Sarah’s brand of xenophobia is as common as clover. I believe Allie’s Asian features were so distressing to her because they evoked war memories of slant-eyed, buck-toothed Japanese in the army of the Red peril. While her assessment of those same features has undergone drastic revision (“She’s positively lovely”) the anathema provoked by communists, of any race, religion or country of origin, remains rabid.

“Don’t forget a jacket,” she says.

“Mother, it’s a hundred and ten in the shade over there.”

“Well, take one along anyway. You never know. You can’t put anything past communists.”

On my way to the office I stop by the office of Harry Porter, M.D. Harry is the best wheelchair-bound doctor in the country for my money, and he’s gotten quite a bit of it over the years. He gives me the same shots he will give Allie this afternoon after school. My arm begins to throb before I arrive at the office.

The motivational guy may be on to something. Clients who “must” see me are convinced to re-schedule. Those unable to wait are referred to partners familiar with their files. In a few short days my calendar has been cleared of all but one obligation, one Harris assures me he will handle. After a stop by the travel agency and the bank for travelers checks, I am more or less, when packed, ready to go.

I have not heard from Margarite, who tells me, when I arrive at her house late in the day, that she cannot decide on a fitting memorial to be left at the site. “Just some flowers, I suppose.”

“Let me pick something,” I suggest. “What about the Corona bottle from Mexico. Philip would approve. It will be a little like having a beer with him.”

“Perfect,” she says. “I’ll get it for you. Fix yourself a drink and wait for me in the Haiti room.”

I pour us each an Old Granddad as she returns with the Corona bottle. Handing it to me she says, “This is quite thoughtful of you, Coleman. I assume you have other business in Vietnam?”

“No business, really. I agreed to accompany Mr. Quan on his first return home in many years. He is very apprehensive about going by himself for some reason. He has a brother in Seoul who will help us navigate a city none of us knows the least bit about.”

I sit in a chair by the cedar box, painted jaguars near enough to gnaw my knee. Margarite takes a seat on the sleigh-bed. I’m shifting the Corona bottle from hand to hand as Margarite says, “You mentioned looking into Allie’s background over there. Do you really hope to find something?”

I shrug. “We’re both realistic. All we know for sure is that the orphanage is still there. Mr. Quan’s brother located it for us. Eighteen years is a long time. I doubt anyone there was on the scene when we adopted. It could prove the wildest of wild goose chases. The odds are overwhelmingly against us finding anything over there that could bring Allie legitimately within the exemption.”

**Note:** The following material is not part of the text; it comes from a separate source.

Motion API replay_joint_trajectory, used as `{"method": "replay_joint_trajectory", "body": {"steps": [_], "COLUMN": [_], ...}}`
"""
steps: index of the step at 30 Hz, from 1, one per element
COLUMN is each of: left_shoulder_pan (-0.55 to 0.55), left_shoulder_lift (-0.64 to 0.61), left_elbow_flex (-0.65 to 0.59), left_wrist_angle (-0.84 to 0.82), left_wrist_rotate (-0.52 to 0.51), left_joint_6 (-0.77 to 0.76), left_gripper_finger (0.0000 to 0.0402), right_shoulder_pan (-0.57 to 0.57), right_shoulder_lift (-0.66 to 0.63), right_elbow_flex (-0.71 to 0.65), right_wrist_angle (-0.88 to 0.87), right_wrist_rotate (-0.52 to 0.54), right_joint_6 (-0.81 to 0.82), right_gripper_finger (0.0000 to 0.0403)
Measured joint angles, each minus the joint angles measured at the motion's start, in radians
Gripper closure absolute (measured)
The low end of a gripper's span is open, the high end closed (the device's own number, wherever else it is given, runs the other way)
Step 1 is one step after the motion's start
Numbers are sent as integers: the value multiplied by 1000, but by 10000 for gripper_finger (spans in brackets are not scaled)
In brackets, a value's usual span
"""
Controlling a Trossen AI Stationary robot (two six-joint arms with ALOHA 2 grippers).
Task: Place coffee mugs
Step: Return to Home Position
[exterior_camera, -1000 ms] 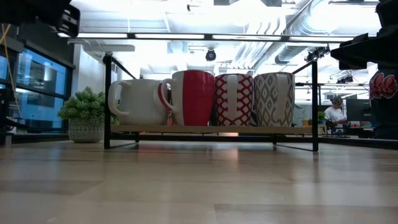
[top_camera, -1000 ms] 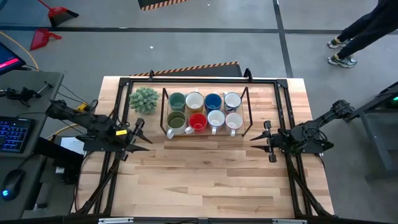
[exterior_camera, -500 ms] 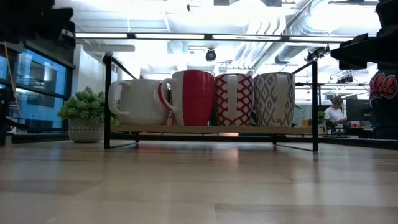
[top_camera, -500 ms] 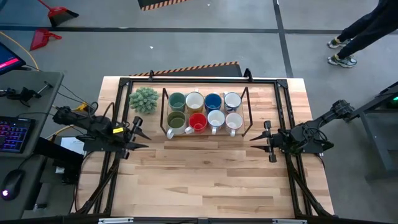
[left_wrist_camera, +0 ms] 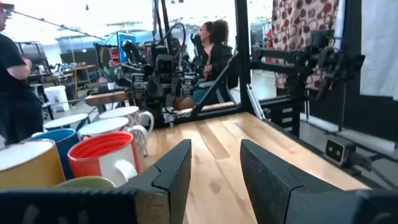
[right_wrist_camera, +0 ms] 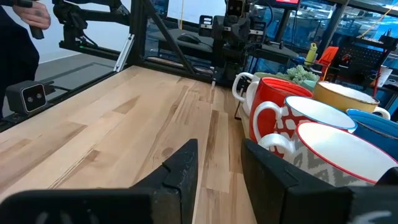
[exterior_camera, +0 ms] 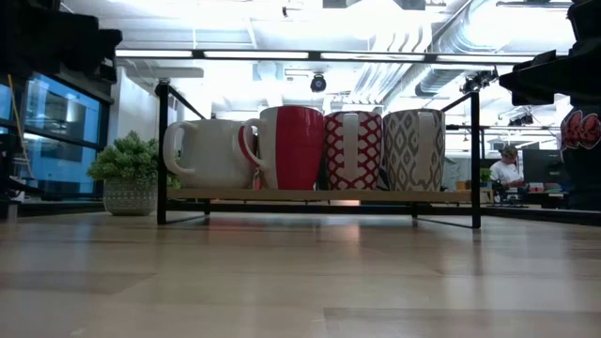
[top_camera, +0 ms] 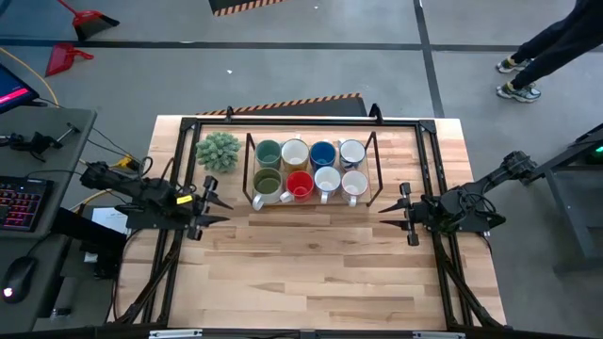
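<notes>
On rack [top_camera: 249,168], eight mugs [top_camera: 300,184] (two rows)

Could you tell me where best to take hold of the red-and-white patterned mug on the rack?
Probably by its handle, coming from the open table in front. The handle points straight forward, while the red mug and grey patterned mug stand close against its sides.

A light wooden table [top_camera: 311,273] carries a low black-framed shelf [exterior_camera: 319,195] toward its far edge, with eight coffee mugs [top_camera: 326,179] standing on it in two rows of four. A spiky green potted plant [top_camera: 218,151] sits on the tabletop just beside the shelf.
</notes>
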Motion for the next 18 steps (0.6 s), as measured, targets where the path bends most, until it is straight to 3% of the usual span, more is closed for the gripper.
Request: {"method": "replay_joint_trajectory", "body": {"steps": [18], "left_shoulder_pan": [86], "left_shoulder_lift": [11], "left_elbow_flex": [-19], "left_wrist_angle": [-23], "left_wrist_rotate": [-56], "left_joint_6": [66], "left_gripper_finger": [273], "right_shoulder_pan": [0], "right_shoulder_lift": [0], "right_elbow_flex": [0], "right_wrist_angle": [0], "right_wrist_rotate": [0], "right_joint_6": [0], "right_gripper_finger": [295]}}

She sets her drink down deliberately. “Just as I feared,” she says. “The inquiry into her background is more than an orphan looking for her roots. This is related to the Lafayette exemption, isn’t it?”

“Why not? I’ve been visiting board members.”

“So I’ve been told,” she says, stress in her voice.

“Those visits tell me this vote would come out differently if taken again. Sandy Charles was most sympathetic and almost any excuse would be good enough for her to change sides. Doc Francis all but pledged to support us. That leaves only Charlotte, who is hopeless, and Jeanette.”

At the mention of Charlotte Margarite smiles drolly.

“What I’m saying is this.” I shift the Corona bottle to the other hand. “If the sentiment among the committee has changed as I think it has, then one pretext will be as good as another to reverse the vote. It becomes largely irrelevant what we find, if anything, about Allie’s background. The critical need is another vote, and you can arrange that.”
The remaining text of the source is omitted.